Mirror Pond survey closed
Jul 13, 2013
Results due Tuesday at joint session of council, park boardBy Scott Hammers
Bend Park and Recreation officials expect to share on Tuesday the results of an online survey aimed at gauging public opinion on the future of Mirror Pond.
Access to the online questionnaire closed Friday. The results are expected to be aired publicly at a joint meeting of the Bend City Council and the Bend Park & Recreation District Board of Directors.
A late surge in participation pushed the number of completed questionnaires to more than 1,200, according to Jim Figurski, a consultant hired by the park district to help determine what to do about siltation in Mirror Pond. As recently as June 25 — about three weeks after the online questionnaire was activated — just 210 people had participated.
The questionnaire provided seven scenarios along with rough cost estimates and the benefits and drawbacks of each, from doing nothing, to removing the dam downstream of the Newport Bridge and allowing the river to find its own course, to dredging to deepen the pond. Because the dam slows the river current at Mirror Pond, suspended silt and other particles drop out of the water and accumulate on the bottom. The warmer, shallower water provides substandard fish habitat, and allows aquatic plants to take hold.
Figurski said while the results he'll be sharing Tuesday are not as accurate a measure of public opinion as a formal poll, the participation level suggests the City Council and the park board will have meaningful information to consider.
“If it were that original number, I would have been disappointed and a bit more nervous about it. I think the fact we reached 1,224 people is a good sign and will certainly give decision makers a little more comfort in taking whatever information they want to take from the questionnaire," he said.
Bend Mayor Jim Clinton is looking forward to seeing the questionnaire results, but said the results shouldn't be interpreted as a vote on how to proceed.
“The questionnaire itself is one part of a much bigger program to figure out what to do about Mirror Pond," Clinton said. “It's not the controlling part or even necessarily the most important part. It was intended, I think in my mind, to get more people thinking about the different options."
Clinton said that over the last 10 years, the idea of doing something about Mirror Pond has been discussed, the “dredge it and be done with it" has diminished in popularity, as support for a flowing river has risen. Though both camps still dominate the discussion, Clinton said the public process has helped expose the complexity of the issue and the drawbacks of “simplistic solutions."

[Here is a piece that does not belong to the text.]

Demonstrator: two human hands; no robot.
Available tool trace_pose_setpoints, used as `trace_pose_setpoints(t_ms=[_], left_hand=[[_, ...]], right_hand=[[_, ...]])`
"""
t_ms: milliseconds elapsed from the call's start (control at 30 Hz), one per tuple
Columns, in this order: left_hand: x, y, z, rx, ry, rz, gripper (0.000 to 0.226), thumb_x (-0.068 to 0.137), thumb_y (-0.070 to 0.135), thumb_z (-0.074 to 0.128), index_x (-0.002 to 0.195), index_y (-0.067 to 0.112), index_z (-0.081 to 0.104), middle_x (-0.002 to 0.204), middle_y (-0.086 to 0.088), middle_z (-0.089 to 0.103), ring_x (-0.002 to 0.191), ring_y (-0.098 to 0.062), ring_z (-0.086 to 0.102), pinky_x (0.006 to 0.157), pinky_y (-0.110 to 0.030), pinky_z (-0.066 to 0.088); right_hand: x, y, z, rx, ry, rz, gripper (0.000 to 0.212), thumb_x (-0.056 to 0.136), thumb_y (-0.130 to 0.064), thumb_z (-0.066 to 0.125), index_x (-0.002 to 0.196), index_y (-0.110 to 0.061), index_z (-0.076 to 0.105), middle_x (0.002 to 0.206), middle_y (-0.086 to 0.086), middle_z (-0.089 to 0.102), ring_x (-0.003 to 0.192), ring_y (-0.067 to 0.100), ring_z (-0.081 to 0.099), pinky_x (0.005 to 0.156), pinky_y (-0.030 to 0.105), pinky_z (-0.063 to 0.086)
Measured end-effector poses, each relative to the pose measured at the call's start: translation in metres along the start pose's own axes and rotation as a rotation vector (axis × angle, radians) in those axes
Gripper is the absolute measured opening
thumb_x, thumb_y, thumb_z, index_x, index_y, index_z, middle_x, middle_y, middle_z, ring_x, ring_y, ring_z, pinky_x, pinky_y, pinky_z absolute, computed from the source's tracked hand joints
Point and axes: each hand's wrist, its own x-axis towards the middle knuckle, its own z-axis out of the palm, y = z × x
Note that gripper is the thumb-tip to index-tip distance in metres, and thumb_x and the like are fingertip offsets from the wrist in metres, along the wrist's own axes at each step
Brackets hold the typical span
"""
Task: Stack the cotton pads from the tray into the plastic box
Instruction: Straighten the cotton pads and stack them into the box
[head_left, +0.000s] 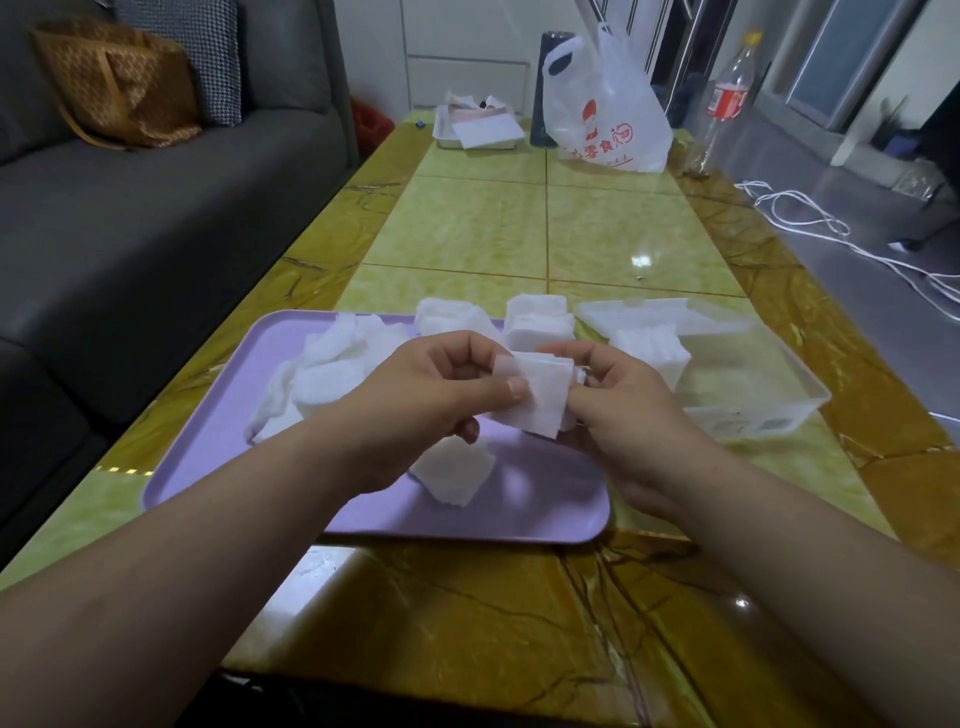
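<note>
Hands come first, nearest the camera: the left hand (436, 395) and the right hand (618, 400) meet above the flat lilac plastic tray (208, 447), both pinching one small sheaf of square white cotton pads (535, 397), thumb and fingers on either side, apparently squaring its edges. Under them a short loose stack of white pads (457, 475) lies on the tray's near middle. On the tray's left a tumbled heap of white pads (322, 374) sprawls unsorted, and along its far rim stand two tidier white blocks of pads (537, 325).

Just right of the tray, nearly touching it, sits the clear rectangular plastic box (753, 384), open, with its translucent lid (660, 312) lying behind it. One block of white pads already inside (649, 351) fills the box's left end; the rest of its floor looks bare.

By my reading the job is well short of half done: one block is stowed, one sheaf is in hand, and most pads remain on the tray.

Room is generous. The glossy green and amber tiled table (519, 234) is open beyond the tray until a white carrier bag (608, 104) at the far end. The box stands close to the table's right edge, so a push rightward could slide it off.
</note>
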Motion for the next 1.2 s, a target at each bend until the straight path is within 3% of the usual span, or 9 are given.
trace_pose_setpoints(t_ms=[167,367,567,667,767,900,1067,1200], left_hand=[[0.006,-0.007,0.002,0.116,0.151,-0.013,0.010,0.086,0.016,0.080,0.083,0.019,0.071,0.078,0.000,0.073,0.066,-0.012,0.059,0.059,-0.029,0.040],[0.007,-0.006,0.002,0.047,0.168,-0.015,0.009,0.084,0.018,0.081,0.082,0.021,0.073,0.079,-0.001,0.068,0.064,-0.011,0.053,0.060,-0.031,0.038],[0.009,-0.012,0.007,0.023,0.221,-0.034,0.013,0.083,0.021,0.083,0.085,0.020,0.071,0.072,0.004,0.065,0.061,-0.009,0.052,0.057,-0.026,0.038],[0.009,-0.013,0.008,0.082,0.258,-0.012,0.023,0.082,0.026,0.085,0.097,0.019,0.070,0.083,0.002,0.071,0.067,-0.007,0.061,0.058,-0.021,0.044],[0.008,-0.013,0.005,0.132,0.241,0.028,0.020,0.083,0.024,0.084,0.100,0.025,0.074,0.088,0.001,0.074,0.074,-0.009,0.066,0.060,-0.021,0.046],[0.007,-0.010,0.004,0.127,0.283,0.084,0.015,0.080,0.019,0.086,0.092,0.019,0.077,0.085,-0.005,0.076,0.072,-0.011,0.066,0.065,-0.026,0.050],[0.005,-0.005,-0.002,0.093,0.173,0.077,0.012,0.081,0.011,0.084,0.086,0.014,0.074,0.075,0.000,0.071,0.065,-0.010,0.060,0.060,-0.025,0.044],[0.003,-0.004,-0.004,0.098,0.037,0.044,0.015,0.080,0.009,0.084,0.090,0.011,0.073,0.081,-0.005,0.071,0.067,-0.012,0.057,0.058,-0.026,0.042]], right_hand=[[-0.004,-0.003,0.003,0.029,-0.046,-0.010,0.028,0.088,-0.006,0.076,0.115,-0.014,0.072,0.100,0.019,0.078,0.083,0.027,0.074,0.071,0.037,0.062],[-0.004,-0.003,0.006,0.055,-0.035,-0.004,0.027,0.091,-0.003,0.072,0.116,-0.013,0.071,0.104,0.022,0.076,0.100,0.040,0.074,0.093,0.058,0.058],[-0.005,-0.004,0.005,0.089,-0.067,-0.001,0.027,0.098,-0.001,0.061,0.123,-0.010,0.067,0.110,0.017,0.077,0.104,0.033,0.074,0.091,0.048,0.061],[-0.003,-0.005,0.004,0.099,-0.075,0.009,0.026,0.099,0.000,0.059,0.121,-0.008,0.069,0.111,0.017,0.077,0.099,0.028,0.074,0.088,0.045,0.062],[-0.001,-0.008,0.002,0.140,-0.081,0.040,0.030,0.098,0.007,0.053,0.120,-0.004,0.070,0.114,0.020,0.075,0.101,0.032,0.073,0.089,0.047,0.062],[0.001,-0.009,0.005,0.197,-0.056,0.075,0.035,0.100,0.010,0.046,0.124,-0.002,0.069,0.118,0.023,0.073,0.107,0.037,0.073,0.090,0.051,0.061],[0.002,-0.011,0.003,0.186,0.083,0.103,0.036,0.105,0.004,0.041,0.108,-0.012,0.074,0.106,0.014,0.077,0.093,0.029,0.077,0.077,0.045,0.065],[0.003,-0.012,-0.003,0.091,0.064,0.076,0.038,0.103,0.004,0.041,0.110,-0.014,0.074,0.112,0.014,0.076,0.100,0.034,0.075,0.082,0.047,0.064]])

“It continues to be a polarized issue where each person has their own way of looking at it, and over the period I've been involved in it, people are now maybe thinking about it in a more comprehensive and realistic way than they might have been looking at it before," he said.
Park district Chairman Scott Wallace could not be reached for comment Friday afternoon.
Clinton said he's hopeful the city, park district and other stakeholder groups can be in agreement by the end of the year, with a broadly supported plan, estimates of how much it might cost and where funding could be found, and a loose timeline for moving forward.
Figurski said he will be providing information rather than making any recommendations to the City Council and the park board on Tuesday. He said he anticipates another round of public outreach in September once a preferred alternative on how to proceed is identified.